[AIM OF THE TASK]: Beneath this line is the data. Output exactly the lines from the line with "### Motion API" to the line with "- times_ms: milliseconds", both ends included, and nothing more.
[Start of Attachment]
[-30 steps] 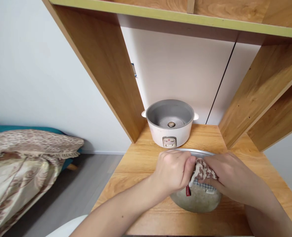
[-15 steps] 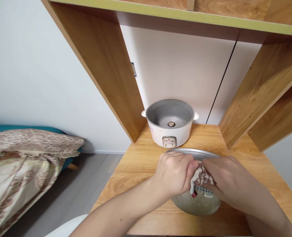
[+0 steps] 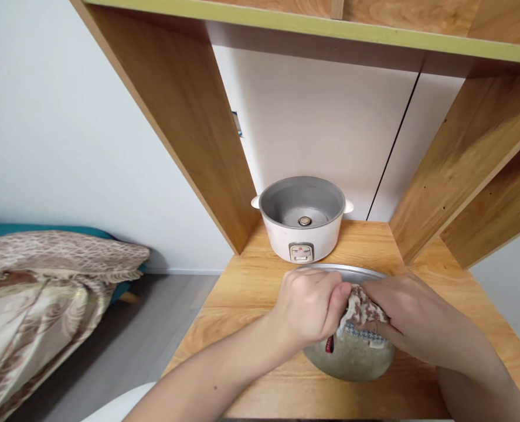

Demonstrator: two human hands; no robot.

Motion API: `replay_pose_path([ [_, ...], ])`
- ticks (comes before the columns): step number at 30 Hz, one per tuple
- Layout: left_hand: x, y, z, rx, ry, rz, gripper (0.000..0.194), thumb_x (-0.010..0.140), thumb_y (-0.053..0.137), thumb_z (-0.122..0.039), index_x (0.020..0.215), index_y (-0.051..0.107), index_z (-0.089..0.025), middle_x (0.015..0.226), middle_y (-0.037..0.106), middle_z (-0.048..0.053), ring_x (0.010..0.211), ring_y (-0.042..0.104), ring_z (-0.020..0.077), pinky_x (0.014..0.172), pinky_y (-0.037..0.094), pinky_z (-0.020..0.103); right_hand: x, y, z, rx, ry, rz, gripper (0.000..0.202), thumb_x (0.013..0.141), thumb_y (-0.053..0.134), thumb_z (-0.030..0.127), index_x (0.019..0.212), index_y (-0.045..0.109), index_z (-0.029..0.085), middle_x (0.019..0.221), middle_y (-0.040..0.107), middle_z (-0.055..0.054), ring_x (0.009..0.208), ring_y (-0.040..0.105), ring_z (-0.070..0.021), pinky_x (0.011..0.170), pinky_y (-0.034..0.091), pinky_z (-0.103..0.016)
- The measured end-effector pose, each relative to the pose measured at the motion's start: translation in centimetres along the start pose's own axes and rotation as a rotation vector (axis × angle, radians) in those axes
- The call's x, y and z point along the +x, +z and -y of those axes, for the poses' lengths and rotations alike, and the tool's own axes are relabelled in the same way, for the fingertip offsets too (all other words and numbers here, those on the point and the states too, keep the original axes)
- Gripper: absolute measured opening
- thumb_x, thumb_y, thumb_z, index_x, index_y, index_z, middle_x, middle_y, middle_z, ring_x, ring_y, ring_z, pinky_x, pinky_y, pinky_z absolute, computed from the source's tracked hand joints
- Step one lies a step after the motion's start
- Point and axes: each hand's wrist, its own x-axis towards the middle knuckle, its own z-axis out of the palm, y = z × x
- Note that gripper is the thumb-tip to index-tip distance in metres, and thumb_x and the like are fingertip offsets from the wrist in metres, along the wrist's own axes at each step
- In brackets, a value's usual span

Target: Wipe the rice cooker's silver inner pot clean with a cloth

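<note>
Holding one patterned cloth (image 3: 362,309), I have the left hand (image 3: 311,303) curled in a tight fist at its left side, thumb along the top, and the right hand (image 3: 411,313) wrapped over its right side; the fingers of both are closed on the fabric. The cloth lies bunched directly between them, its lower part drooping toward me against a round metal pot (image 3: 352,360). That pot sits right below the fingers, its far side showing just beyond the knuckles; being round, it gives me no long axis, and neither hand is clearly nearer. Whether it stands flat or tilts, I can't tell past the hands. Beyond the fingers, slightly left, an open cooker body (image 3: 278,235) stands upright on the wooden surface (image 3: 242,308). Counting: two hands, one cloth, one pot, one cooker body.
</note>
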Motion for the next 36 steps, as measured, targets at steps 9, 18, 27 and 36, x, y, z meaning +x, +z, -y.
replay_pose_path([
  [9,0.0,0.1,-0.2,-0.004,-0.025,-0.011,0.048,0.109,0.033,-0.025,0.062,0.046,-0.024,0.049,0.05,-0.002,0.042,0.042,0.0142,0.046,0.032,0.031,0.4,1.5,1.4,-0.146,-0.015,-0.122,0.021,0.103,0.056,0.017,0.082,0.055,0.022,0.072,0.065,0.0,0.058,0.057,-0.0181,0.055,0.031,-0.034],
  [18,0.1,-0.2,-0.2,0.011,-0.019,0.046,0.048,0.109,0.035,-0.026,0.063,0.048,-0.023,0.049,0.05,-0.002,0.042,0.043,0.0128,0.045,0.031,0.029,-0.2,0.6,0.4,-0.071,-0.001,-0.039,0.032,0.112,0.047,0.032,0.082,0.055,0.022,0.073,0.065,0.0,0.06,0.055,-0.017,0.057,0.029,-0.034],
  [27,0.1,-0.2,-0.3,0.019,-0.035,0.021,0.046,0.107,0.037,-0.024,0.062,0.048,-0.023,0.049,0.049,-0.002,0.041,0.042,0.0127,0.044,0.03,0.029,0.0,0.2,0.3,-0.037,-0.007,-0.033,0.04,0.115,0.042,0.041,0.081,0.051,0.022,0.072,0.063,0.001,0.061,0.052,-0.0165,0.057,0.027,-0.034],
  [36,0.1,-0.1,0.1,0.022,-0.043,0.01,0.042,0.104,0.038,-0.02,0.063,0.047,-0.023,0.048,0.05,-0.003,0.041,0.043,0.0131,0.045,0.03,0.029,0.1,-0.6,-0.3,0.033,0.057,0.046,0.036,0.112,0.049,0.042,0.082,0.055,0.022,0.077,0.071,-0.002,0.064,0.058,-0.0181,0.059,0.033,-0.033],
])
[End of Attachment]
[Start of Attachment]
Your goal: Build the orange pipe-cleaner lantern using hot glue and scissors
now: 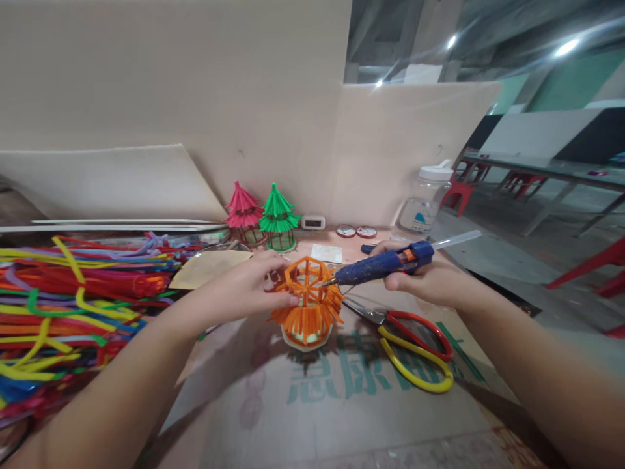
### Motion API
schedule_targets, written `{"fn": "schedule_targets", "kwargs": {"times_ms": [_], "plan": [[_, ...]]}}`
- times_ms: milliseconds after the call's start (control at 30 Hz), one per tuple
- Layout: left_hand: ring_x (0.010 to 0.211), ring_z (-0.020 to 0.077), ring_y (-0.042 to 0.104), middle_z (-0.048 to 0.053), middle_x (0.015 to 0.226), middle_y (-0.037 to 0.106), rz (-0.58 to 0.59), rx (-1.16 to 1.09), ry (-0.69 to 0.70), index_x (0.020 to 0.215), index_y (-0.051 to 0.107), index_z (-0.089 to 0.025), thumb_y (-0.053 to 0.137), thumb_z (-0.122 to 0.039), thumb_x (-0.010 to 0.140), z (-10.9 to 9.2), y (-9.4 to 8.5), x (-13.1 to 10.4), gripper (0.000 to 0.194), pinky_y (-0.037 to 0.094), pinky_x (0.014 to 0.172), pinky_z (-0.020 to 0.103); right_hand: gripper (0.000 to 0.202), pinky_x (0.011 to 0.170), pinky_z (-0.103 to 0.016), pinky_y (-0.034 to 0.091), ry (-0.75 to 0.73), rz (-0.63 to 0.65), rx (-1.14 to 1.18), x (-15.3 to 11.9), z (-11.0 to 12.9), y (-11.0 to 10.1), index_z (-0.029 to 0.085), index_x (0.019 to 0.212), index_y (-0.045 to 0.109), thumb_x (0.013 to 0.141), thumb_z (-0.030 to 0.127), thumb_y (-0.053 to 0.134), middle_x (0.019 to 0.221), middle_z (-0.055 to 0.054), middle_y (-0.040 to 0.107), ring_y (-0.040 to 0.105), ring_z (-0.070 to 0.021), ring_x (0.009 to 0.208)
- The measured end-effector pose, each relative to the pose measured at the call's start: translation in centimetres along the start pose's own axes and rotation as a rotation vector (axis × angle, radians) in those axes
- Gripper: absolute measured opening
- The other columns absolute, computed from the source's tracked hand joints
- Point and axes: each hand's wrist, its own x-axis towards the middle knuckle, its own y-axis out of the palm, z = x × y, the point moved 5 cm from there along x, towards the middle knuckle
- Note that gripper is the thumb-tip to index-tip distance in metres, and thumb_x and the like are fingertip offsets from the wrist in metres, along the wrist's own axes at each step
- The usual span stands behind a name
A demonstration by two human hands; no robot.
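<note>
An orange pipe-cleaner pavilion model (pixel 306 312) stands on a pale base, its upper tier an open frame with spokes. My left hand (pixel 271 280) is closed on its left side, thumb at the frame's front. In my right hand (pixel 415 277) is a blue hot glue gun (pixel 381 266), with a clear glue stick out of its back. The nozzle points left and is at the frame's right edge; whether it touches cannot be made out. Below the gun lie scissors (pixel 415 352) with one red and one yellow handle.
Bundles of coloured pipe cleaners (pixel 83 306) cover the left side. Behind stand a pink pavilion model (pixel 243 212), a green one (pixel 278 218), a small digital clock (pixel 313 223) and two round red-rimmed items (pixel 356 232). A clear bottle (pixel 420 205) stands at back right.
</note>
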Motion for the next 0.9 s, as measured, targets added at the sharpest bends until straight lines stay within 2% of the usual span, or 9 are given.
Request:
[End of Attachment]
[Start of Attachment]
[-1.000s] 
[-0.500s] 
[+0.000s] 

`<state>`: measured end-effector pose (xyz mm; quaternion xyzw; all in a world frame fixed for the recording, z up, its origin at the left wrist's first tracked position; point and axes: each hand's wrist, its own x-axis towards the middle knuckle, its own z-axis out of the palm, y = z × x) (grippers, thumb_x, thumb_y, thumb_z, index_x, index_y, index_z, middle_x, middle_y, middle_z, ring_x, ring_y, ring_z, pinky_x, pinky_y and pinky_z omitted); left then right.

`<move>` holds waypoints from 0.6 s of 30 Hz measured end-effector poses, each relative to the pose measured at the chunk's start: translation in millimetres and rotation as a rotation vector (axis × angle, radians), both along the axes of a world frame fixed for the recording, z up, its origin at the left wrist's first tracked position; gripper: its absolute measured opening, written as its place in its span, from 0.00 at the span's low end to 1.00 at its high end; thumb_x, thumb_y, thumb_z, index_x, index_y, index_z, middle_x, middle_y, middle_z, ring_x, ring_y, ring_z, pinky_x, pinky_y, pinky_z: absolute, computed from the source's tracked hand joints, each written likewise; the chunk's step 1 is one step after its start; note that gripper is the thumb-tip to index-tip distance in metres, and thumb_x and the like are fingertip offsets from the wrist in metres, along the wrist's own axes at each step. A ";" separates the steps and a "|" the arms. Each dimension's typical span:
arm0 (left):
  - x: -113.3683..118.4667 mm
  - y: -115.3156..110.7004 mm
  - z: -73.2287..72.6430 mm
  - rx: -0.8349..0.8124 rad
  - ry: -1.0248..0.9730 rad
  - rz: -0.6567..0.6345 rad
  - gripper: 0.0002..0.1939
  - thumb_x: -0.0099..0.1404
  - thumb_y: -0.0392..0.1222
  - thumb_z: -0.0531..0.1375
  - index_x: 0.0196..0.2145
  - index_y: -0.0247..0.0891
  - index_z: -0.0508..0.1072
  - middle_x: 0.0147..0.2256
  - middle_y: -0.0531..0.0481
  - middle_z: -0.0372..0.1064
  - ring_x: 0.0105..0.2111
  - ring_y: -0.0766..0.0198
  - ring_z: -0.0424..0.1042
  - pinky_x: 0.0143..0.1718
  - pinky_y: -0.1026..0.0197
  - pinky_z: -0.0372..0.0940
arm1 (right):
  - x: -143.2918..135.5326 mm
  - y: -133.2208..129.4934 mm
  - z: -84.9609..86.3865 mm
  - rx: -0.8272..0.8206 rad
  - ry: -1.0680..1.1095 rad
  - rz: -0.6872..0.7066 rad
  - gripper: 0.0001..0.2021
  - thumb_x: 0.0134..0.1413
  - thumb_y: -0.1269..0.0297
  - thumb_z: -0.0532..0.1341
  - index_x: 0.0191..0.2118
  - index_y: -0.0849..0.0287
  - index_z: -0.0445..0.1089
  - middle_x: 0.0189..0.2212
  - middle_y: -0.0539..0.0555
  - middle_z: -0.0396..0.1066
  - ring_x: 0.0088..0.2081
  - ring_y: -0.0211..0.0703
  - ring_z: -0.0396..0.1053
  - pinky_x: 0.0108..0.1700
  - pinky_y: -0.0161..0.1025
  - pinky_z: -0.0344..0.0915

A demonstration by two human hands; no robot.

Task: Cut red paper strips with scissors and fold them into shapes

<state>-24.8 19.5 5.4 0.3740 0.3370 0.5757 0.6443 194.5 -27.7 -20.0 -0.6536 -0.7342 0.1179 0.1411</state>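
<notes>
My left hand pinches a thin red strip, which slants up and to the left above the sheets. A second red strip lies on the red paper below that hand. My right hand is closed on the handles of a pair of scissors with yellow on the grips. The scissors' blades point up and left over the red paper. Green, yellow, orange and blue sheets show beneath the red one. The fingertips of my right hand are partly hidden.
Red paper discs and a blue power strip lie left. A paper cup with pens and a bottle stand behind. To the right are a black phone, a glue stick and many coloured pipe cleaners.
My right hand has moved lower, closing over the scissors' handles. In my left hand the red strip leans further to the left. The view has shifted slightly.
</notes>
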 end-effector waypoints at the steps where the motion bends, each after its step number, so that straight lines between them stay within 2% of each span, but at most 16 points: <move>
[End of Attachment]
[WRITTEN RESPONSE]:
### Motion API
schedule_targets, written `{"fn": "schedule_targets", "kwargs": {"times_ms": [_], "plan": [[_, ...]]}}`
- times_ms: milliseconds after the call's start (control at 30 Hz), one per tuple

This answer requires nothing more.